When interrupted, the following stack trace is emitted:

  File "/home/jrporter/miniconda2/envs/std3/bin/jug", line 11, in <module>
    load_entry_point('Jug==1.6.7+git', 'console_scripts', 'jug')()
  File "/home/jrporter/miniconda2/envs/std3/lib/python3.6/site-packages/Jug-1.6.7+git-py3.6.egg/jug/jug.py", line 278, in main
    cmdapi.run(options.subcommand, options=options, store=store, jugspace=jugspace)
  File "/home/jrporter/miniconda2/envs/std3/lib/python3.6/site-packages/Jug-1.6.7+git-py3.6.egg/jug/subcommands/__init__.py", line 271, in run
    return cmd(*args, **kwargs)
  File "/home/jrporter/miniconda2/envs/std3/lib/python3.6/site-packages/Jug-1.6.7+git-py3.6.egg/jug/subcommands/__init__.py", line 161, in __call__
    return self.run(*args, **kwargs)
  File "/home/jrporter/miniconda2/envs/std3/lib/python3.6/site-packages/Jug-1.6.7+git-py3.6.egg/jug/subcommands/execute.py", line 93, in run
    failures = execution_loop(tasks, options) or failures
  File "/home/jrporter/miniconda2/envs/std3/lib/python3.6/site-packages/Jug-1.6.7+git-py3.6.egg/jug/jug.py", line 195, in execution_loop
    t.run(debug_mode=options.debug)
  File "/home/jrporter/miniconda2/envs/std3/lib/python3.6/site-packages/Jug-1.6.7+git-py3.6.egg/jug/task.py", line 111, in run
    self._result = self._execute()
  File "/home/jrporter/miniconda2/envs/std3/lib/python3.6/site-packages/Jug-1.6.7+git-py3.6.egg/jug/task.py", line 119, in _execute
    args = [value(dep) for dep in self.args]
  File "/home/jrporter/miniconda2/envs/std3/lib/python3.6/site-packages/Jug-1.6.7+git-py3.6.egg/jug/task.py", line 119, in <listcomp>
    args = [value(dep) for dep in self.args]
  File "/home/jrporter/miniconda2/envs/std3/lib/python3.6/site-packages/Jug-1.6.7+git-py3.6.egg/jug/task.py", line 476, in value
    return elem.value()
  File "/home/jrporter/miniconda2/envs/std3/lib/python3.6/site-packages/Jug-1.6.7+git-py3.6.egg/jug/task.py", line 130, in value
    return self.result
  File "/home/jrporter/miniconda2/envs/std3/lib/python3.6/site-packages/Jug-1.6.7+git-py3.6.egg/jug/task.py", line 125, in _get_result
    if not hasattr(self, '_result'): self.load()
  File "/home/jrporter/miniconda2/envs/std3/lib/python3.6/site-packages/Jug-1.6.7+git-py3.6.egg/jug/task.py", line 167, in load
    self._result = self.store.load(self.hash())
  File "/home/jrporter/miniconda2/envs/std3/lib/python3.6/site-packages/Jug-1.6.7+git-py3.6.egg/jug/backends/file_store.py", line 228, in load
    return decode_from(input)
  File "/home/jrporter/miniconda2/envs/std3/lib/python3.6/site-packages/Jug-1.6.7+git-py3.6.egg/jug/backends/encode.py", line 195, in decode_from
    return pickle.load(stream)
  File "/home/jrporter/miniconda2/envs/std3/lib/python3.6/site-packages/Jug-1.6.7+git-py3.6.egg/jug/backends/encode.py", line 121, in read
    res += self.D.decompress(buf, nbytes - len(res))
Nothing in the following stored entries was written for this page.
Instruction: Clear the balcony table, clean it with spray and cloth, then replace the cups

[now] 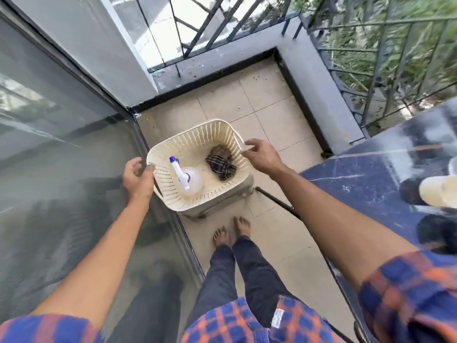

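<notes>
In basket (197, 125) at left hand (137, 178): sprayer (191, 180)

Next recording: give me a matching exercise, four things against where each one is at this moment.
Things:
1 spray bottle
2 cloth
3 left hand
4 cup

Places:
A on the dark table, far right
B at the basket, left rim
C in the basket, right side
D in the basket, left side

Pairs: 1-D, 2-C, 3-B, 4-A
</notes>
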`<state>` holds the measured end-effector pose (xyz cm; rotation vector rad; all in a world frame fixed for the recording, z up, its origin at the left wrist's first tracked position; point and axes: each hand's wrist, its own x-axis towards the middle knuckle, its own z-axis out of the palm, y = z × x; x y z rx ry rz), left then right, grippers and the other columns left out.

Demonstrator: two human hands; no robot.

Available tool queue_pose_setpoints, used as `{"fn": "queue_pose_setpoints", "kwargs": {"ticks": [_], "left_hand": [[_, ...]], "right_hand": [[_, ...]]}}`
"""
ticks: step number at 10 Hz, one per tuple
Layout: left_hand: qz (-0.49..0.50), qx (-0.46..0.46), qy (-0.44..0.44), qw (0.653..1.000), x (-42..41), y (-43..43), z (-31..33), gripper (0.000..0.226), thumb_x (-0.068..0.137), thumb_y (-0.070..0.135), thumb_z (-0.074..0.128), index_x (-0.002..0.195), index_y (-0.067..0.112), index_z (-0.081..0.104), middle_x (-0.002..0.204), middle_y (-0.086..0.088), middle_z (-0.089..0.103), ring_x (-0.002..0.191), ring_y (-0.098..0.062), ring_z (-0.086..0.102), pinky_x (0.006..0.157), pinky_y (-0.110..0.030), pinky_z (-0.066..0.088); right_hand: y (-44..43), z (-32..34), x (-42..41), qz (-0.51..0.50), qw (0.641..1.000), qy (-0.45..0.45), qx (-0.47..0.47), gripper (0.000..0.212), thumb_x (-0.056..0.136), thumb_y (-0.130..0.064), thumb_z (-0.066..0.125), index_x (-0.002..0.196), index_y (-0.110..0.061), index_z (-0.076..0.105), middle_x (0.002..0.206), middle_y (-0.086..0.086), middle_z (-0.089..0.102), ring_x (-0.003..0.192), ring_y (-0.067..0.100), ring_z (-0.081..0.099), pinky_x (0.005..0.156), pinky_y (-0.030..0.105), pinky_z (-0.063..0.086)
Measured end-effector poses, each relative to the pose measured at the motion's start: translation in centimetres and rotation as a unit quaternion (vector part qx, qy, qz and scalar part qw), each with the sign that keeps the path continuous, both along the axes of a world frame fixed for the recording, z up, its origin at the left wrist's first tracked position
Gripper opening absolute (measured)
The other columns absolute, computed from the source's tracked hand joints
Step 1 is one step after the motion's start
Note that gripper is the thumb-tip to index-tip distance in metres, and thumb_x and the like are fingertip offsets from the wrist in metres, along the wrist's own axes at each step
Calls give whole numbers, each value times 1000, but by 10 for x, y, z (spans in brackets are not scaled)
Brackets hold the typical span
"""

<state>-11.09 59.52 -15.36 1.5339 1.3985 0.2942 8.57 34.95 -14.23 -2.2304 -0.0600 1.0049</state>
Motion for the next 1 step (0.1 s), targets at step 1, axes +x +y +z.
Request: {"fn": "queue_pose_setpoints", "kwargs": {"ticks": [1], "left_hand": [[-40, 131, -20, 990, 17, -5, 30, 28, 84, 30, 64, 111, 22, 68, 111, 6, 67, 109, -14, 64, 91, -17, 45]], "right_hand": [[-23, 25, -9, -21, 998, -47, 34, 38, 92, -35, 67, 129, -29, 66, 123, -2, 70, 107, 16, 65, 100, 39, 53]]}}
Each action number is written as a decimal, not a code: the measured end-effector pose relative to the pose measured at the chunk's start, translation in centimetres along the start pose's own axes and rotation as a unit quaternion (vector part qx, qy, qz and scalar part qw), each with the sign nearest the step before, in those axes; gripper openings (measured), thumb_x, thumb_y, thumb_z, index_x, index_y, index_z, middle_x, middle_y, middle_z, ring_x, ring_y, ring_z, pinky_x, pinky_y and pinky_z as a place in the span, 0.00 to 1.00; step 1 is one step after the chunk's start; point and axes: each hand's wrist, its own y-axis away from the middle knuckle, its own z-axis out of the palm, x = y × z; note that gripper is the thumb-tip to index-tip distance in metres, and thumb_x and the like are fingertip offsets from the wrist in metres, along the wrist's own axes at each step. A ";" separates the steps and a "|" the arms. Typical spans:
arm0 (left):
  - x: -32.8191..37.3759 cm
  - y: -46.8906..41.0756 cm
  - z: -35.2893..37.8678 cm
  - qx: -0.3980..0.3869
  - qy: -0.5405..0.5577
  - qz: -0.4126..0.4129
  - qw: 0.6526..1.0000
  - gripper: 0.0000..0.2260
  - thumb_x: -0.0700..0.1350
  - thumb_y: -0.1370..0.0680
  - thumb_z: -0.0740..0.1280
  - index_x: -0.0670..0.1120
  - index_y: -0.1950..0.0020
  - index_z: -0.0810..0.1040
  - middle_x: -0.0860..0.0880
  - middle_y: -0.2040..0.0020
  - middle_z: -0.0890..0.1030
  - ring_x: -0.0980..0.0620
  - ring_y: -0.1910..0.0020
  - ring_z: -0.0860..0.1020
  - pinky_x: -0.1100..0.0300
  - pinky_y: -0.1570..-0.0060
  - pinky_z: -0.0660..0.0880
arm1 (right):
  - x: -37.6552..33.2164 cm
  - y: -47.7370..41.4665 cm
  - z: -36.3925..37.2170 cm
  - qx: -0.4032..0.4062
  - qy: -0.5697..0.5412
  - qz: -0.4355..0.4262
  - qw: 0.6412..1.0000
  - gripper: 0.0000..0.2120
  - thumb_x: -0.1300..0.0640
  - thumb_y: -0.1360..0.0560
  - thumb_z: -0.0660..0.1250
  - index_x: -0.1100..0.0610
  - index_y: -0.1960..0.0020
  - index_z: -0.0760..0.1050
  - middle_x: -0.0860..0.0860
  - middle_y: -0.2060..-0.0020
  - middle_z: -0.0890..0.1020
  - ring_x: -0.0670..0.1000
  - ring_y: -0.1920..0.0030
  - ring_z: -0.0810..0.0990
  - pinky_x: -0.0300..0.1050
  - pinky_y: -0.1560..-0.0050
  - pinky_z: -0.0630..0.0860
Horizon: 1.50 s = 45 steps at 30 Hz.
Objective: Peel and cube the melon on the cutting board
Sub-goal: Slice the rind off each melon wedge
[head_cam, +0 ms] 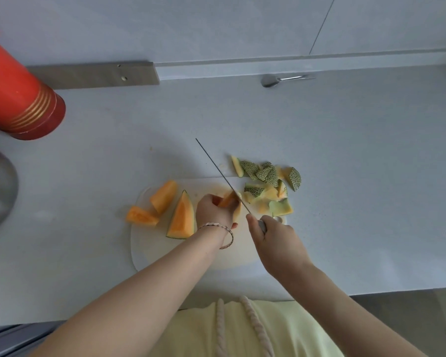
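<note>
Standing by the grey counter [345, 150], here's how it looks: the white cutting board [150, 251] sits right in front of the person. The unpeeled wedge [182, 219] is on its left half with two peeled chunks [164, 195] further left, and a heap of rind scraps [268, 186] is piled at the far right corner, spilling onto the counter. The melon piece being worked [227, 199] is mid-board under the left hand [214, 211], whose fingers curl over it from the near-left and pin it down. Its long axis seems to run away from the person, tilted a bit right. The knife [216, 166] lies almost along that same line, blade touching the piece's right flank, tip pointing far-left past the board edge. The right hand [273, 235] is wrapped tight round the handle just beside the piece at the near-right, wrist low, forearm angled in. I'd guess it's a rind-shaving stroke, so blade and fingertips are uncomfortably close.
</note>
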 end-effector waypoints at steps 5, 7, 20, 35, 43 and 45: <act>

What can I do about this? Obviously I could try to fit a smaller model (TICA is similar to PCA and I could just use fewer components to reudce the size of the covariance matrix), but I'd rather just make it load faster...

Thanks for a great library!

Cheers,

JRP

Luis Pedro Coelho

unread,

Jun 13, 2018, 5:15:20 AM6/13/18

to jug-users

Hi Justin,

Yes, 700MiB should not be that big of a deal (although note that jug compresses the pickle, so it may be a much larger thing).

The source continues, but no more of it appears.